Exercise description:
Exactly the lines below from the one with "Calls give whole" up to and including the one with "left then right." make up the answer, with nothing else added.
<<<<
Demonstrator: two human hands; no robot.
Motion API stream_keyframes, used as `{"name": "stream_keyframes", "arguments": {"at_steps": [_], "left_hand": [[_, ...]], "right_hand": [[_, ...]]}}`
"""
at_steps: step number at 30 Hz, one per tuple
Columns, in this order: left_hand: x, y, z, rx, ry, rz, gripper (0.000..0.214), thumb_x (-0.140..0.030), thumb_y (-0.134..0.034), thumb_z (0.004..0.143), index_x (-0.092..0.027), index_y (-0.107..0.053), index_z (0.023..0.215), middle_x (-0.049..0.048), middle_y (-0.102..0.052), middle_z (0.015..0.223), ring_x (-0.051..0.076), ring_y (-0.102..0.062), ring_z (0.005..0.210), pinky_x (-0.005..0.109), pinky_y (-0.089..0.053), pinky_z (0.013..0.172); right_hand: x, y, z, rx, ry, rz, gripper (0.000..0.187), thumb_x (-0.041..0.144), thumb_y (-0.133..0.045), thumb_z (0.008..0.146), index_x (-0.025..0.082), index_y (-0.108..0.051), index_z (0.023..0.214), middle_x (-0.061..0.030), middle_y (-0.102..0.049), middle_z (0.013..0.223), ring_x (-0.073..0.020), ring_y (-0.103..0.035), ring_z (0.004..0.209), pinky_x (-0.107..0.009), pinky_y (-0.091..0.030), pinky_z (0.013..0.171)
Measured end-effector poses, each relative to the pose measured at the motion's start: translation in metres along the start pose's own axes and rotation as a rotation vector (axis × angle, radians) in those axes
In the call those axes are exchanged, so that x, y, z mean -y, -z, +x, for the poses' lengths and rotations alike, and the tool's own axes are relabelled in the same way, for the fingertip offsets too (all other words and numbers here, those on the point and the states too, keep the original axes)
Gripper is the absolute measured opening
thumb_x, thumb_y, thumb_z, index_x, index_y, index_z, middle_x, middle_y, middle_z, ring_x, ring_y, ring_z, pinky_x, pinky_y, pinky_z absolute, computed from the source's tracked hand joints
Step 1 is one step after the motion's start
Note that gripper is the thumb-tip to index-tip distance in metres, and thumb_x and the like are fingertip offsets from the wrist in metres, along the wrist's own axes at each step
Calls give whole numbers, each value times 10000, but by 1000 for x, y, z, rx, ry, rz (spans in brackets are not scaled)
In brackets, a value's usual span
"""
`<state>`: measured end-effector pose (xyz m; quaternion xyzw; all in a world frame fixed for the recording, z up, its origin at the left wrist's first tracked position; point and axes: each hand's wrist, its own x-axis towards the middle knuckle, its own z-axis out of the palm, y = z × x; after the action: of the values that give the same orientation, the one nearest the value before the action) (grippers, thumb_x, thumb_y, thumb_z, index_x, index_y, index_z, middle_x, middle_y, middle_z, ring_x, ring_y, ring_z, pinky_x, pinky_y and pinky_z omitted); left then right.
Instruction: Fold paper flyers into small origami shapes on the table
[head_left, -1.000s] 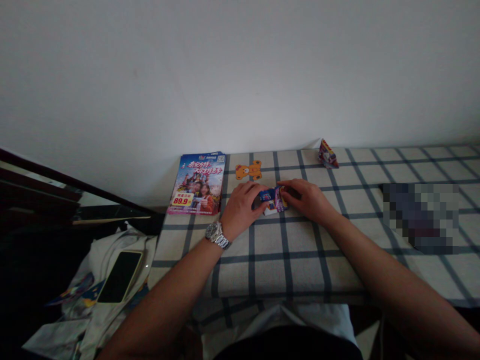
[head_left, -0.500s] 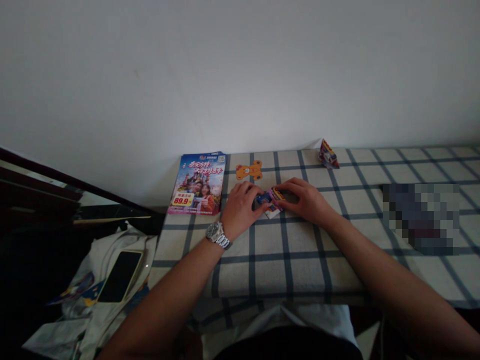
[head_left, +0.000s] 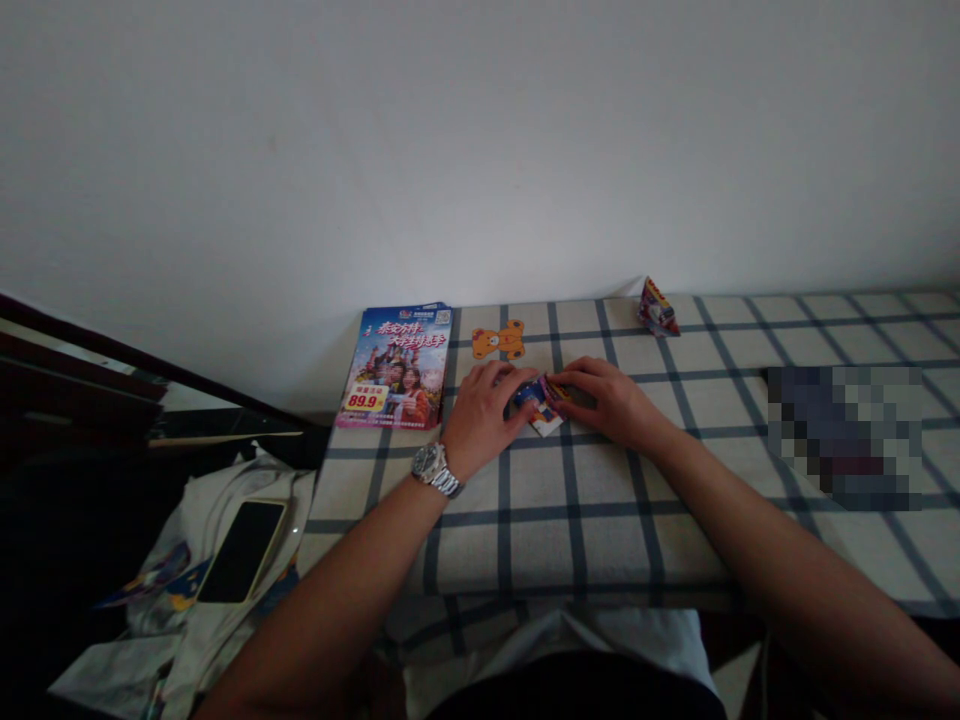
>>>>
Answer for the task:
Calls give whole numbers, each value times 10000, but by 1000 for x, y, z, rx, ry, rz (spans in brackets are not scaled)
In brackets, a value's usual span
"""
`<state>`: measured end-effector pose (xyz m; quaternion xyzw; all in a world frame fixed for the recording, z up, its origin at the left wrist's first tracked position; point and axes: each hand's wrist, its own x-axis towards the middle knuckle, its own z-axis out of the palm, y = z × x; after the action: of the values that give the same orientation, the one nearest the value before the action) (grippers, thumb_x, thumb_y, thumb_z, index_x, index_y, index_z, middle_x, middle_y, middle_z, ring_x, ring_y, ring_z, pinky_x, pinky_y and pinky_z omitted); left then right.

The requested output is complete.